● INSTRUCTIONS TO FOLLOW:
Repeat the listing below in full and exactly. Pictures are to be omitted.

━━━ SUPPLIED MATERIAL

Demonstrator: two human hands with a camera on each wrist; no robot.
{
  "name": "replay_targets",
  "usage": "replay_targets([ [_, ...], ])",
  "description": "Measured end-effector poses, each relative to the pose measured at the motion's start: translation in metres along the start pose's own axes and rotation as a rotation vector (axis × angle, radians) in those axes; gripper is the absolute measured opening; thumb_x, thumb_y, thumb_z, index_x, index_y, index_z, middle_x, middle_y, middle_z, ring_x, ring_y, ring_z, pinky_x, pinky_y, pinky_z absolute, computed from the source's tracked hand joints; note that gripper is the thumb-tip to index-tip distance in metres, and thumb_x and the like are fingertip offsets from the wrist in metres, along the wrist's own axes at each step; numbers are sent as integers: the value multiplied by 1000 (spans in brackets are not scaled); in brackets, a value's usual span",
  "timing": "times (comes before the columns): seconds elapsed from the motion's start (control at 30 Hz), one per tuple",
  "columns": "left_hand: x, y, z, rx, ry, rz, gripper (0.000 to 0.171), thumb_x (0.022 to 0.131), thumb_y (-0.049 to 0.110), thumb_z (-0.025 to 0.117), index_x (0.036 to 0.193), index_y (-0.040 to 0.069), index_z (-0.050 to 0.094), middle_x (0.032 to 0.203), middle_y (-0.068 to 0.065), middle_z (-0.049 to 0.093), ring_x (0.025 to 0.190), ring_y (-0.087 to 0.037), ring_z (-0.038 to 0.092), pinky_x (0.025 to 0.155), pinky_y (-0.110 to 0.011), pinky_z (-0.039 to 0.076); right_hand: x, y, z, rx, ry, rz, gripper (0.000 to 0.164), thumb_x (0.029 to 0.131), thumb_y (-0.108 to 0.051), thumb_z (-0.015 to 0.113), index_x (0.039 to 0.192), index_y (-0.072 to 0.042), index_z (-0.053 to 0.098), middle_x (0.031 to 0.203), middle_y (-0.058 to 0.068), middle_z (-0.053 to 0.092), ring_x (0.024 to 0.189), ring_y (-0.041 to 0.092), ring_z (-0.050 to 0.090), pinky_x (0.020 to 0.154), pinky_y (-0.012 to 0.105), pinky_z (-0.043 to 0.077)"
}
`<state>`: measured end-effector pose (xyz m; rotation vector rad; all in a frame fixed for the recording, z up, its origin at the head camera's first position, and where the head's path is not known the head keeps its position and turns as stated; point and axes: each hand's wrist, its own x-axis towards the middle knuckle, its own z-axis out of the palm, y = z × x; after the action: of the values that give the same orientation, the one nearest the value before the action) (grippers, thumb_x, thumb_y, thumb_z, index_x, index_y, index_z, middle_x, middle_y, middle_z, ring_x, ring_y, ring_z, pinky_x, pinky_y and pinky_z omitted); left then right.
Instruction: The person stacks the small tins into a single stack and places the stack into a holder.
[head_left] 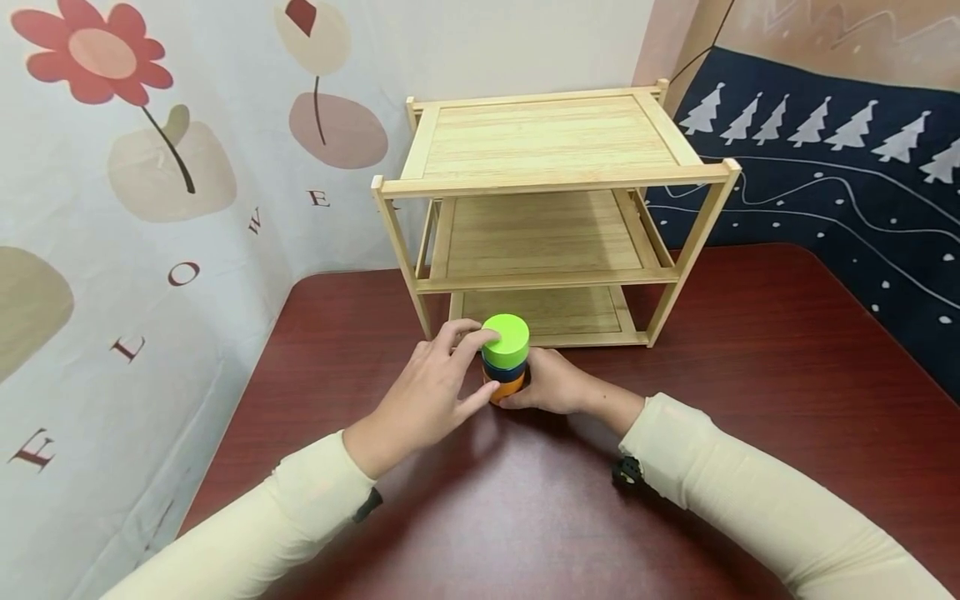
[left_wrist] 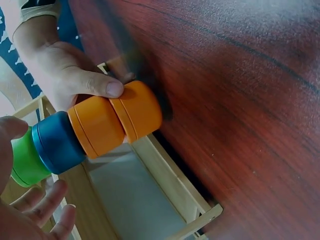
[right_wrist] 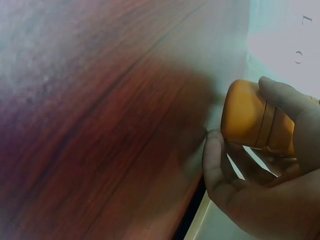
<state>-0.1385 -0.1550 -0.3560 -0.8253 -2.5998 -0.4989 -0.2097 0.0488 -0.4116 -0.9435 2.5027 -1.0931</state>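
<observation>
Small round jars with a seam near one end are stacked in a column: a lime green jar [head_left: 508,340] on top, a dark blue jar [left_wrist: 59,142] under it, then an upper orange jar [left_wrist: 98,126] and a lower orange jar [left_wrist: 142,111]. My right hand [head_left: 557,382] grips the orange part low down, thumb on the near side and fingers behind. Around the top of the column my left hand [head_left: 423,390] is spread loosely, a fingertip at the green jar and the thumb lower down. Whether the column's base touches the table cannot be told.
Just behind the jars stands a light wooden rack [head_left: 551,179] with three shelves, its front legs on the dark red table [head_left: 337,333]. A printed cloth [head_left: 247,92] hangs at the left and back, a dark blue patterned one [head_left: 862,192] at the right.
</observation>
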Motion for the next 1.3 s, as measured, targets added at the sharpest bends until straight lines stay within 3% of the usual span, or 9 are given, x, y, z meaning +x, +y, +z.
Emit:
replay_targets([
  [0.53, 3, 11, -8, 33, 0, 28, 55, 89, 27, 76, 134, 14, 47, 130, -8, 50, 87, -17, 60, 83, -39, 48, -13, -5, -6, 0, -13, -15, 55, 78, -21, 85, 124, -8, 59, 109, 5, 71, 97, 16, 67, 89, 34, 53],
  [0.87, 8, 15, -13, -12, 78, 88, 61, 87, 26, 79, 131, 7, 42, 130, -8, 53, 113, -19, 60, 78, -37, 49, -24, -20, -15, 69, -39, -37, 51, 80, -23, 84, 122, -8, 59, 107, 4, 71, 93, 14, 66, 89, 41, 55],
  [1.3, 15, 24, -27, -68, 186, 156, 66, 83, 21, 82, 130, 5, 38, 123, -9, 53, 100, -25, 62, 85, -41, 52, -34, -38, -30, 111, -24, -83, 45, 79, -20, 84, 117, -7, 63, 105, 3, 72, 92, 13, 66, 85, 33, 55],
])
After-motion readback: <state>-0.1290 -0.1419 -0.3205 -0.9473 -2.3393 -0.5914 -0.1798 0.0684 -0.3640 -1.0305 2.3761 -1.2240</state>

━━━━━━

● ANSWER SPACE:
Demonstrator: two human hands with a camera on each wrist; no robot.
{
  "name": "replay_targets",
  "usage": "replay_targets([ [_, ...], ])",
  "description": "Measured end-effector poses, each relative to the pose measured at the motion's start: translation in metres along the start pose's own axes and rotation as a rotation vector (axis × angle, radians) in those axes; gripper is the absolute measured opening; thumb_x, thumb_y, thumb_z, index_x, index_y, index_z, middle_x, middle_y, middle_z, ring_x, ring_y, ring_z, pinky_x, pinky_y, pinky_z absolute, computed from the source's tracked hand joints; note that gripper is the thumb-tip to index-tip distance in metres, and thumb_x and the like are fingertip offsets from the wrist in metres, along the wrist's own axes at each step; numbers are sent as integers: the value multiplied by 1000 (spans in brackets are not scaled); in brackets, a value's usual span",
  "timing": "times (comes before the columns): seconds elapsed from the motion's start (control at 30 Hz), one per tuple",
  "columns": "left_hand: x, y, z, rx, ry, rz, gripper (0.000 to 0.171), thumb_x (0.022 to 0.131), thumb_y (-0.049 to 0.110), thumb_z (-0.025 to 0.117), index_x (0.036 to 0.193), index_y (-0.040 to 0.069), index_z (-0.050 to 0.094), middle_x (0.032 to 0.203), middle_y (-0.068 to 0.065), middle_z (-0.049 to 0.093), ring_x (0.025 to 0.190), ring_y (-0.087 to 0.037), ring_z (-0.038 to 0.092), pinky_x (0.025 to 0.155), pinky_y (-0.110 to 0.011), pinky_z (-0.039 to 0.076); right_hand: x, y, z, rx, ry, rz, gripper (0.000 to 0.164), thumb_x (0.029 to 0.131), thumb_y (-0.108 to 0.051), thumb_z (-0.015 to 0.113), index_x (0.039 to 0.192), index_y (-0.072 to 0.042), index_z (-0.053 to 0.098), middle_x (0.031 to 0.203), middle_y (-0.058 to 0.068), middle_z (-0.053 to 0.092), ring_x (0.024 to 0.189), ring_y (-0.041 to 0.092), ring_z (-0.050 to 0.090), pinky_x (0.020 to 0.154), pinky_y (-0.012 to 0.105), pinky_z (-0.043 to 0.077)"
}
`<state>`: measured end-effector pose (xyz m; rotation vector rad; all in a frame fixed for the recording, z up, its origin at the head camera's first position, and where the head's path is not known the head keeps its position and turns as stated; point and axes: each hand's wrist, its own x-axis towards the middle knuckle, its own z-axis out of the palm, y = z × x; after the action: of the values that give the same orientation, the one nearest the value before the action) (grippers, thumb_x, thumb_y, thumb_z, index_x, index_y, index_z, middle_x, middle_y, middle_z, ring_x, ring_y, ring_z, pinky_x, pinky_y and pinky_z omitted); left then right.
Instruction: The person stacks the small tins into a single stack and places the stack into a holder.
[head_left] 
[left_wrist] 
[right_wrist] 
<state>-0.1385 -0.1550 -0.3560 -0.8253 -2.5998 -0.4989 -0.2097 0.0488 -0.4116 -0.9435 2.5027 -1.0931</state>
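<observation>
Small round jars with a seam near one end are stacked in a column: a lime green jar [head_left: 508,340] on top, a dark blue jar [left_wrist: 59,142] under it, then an upper orange jar [left_wrist: 98,126] and a lower orange jar [left_wrist: 142,111]. My right hand [head_left: 557,382] grips the orange part low down, thumb on the near side and fingers behind. Around the top of the column my left hand [head_left: 423,390] is spread loosely, a fingertip at the green jar and the thumb lower down. Whether the column's base touches the table cannot be told.
Just behind the jars stands a light wooden rack [head_left: 551,179] with three shelves, its front legs on the dark red table [head_left: 337,333]. A printed cloth [head_left: 247,92] hangs at the left and back, a dark blue patterned one [head_left: 862,192] at the right.
</observation>
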Motion for the next 1.3 s, as measured, targets added at the sharpest bends until straight lines stay within 3% of the usual span, or 9 are given, x, y, z meaning +x, +y, +z.
Emit:
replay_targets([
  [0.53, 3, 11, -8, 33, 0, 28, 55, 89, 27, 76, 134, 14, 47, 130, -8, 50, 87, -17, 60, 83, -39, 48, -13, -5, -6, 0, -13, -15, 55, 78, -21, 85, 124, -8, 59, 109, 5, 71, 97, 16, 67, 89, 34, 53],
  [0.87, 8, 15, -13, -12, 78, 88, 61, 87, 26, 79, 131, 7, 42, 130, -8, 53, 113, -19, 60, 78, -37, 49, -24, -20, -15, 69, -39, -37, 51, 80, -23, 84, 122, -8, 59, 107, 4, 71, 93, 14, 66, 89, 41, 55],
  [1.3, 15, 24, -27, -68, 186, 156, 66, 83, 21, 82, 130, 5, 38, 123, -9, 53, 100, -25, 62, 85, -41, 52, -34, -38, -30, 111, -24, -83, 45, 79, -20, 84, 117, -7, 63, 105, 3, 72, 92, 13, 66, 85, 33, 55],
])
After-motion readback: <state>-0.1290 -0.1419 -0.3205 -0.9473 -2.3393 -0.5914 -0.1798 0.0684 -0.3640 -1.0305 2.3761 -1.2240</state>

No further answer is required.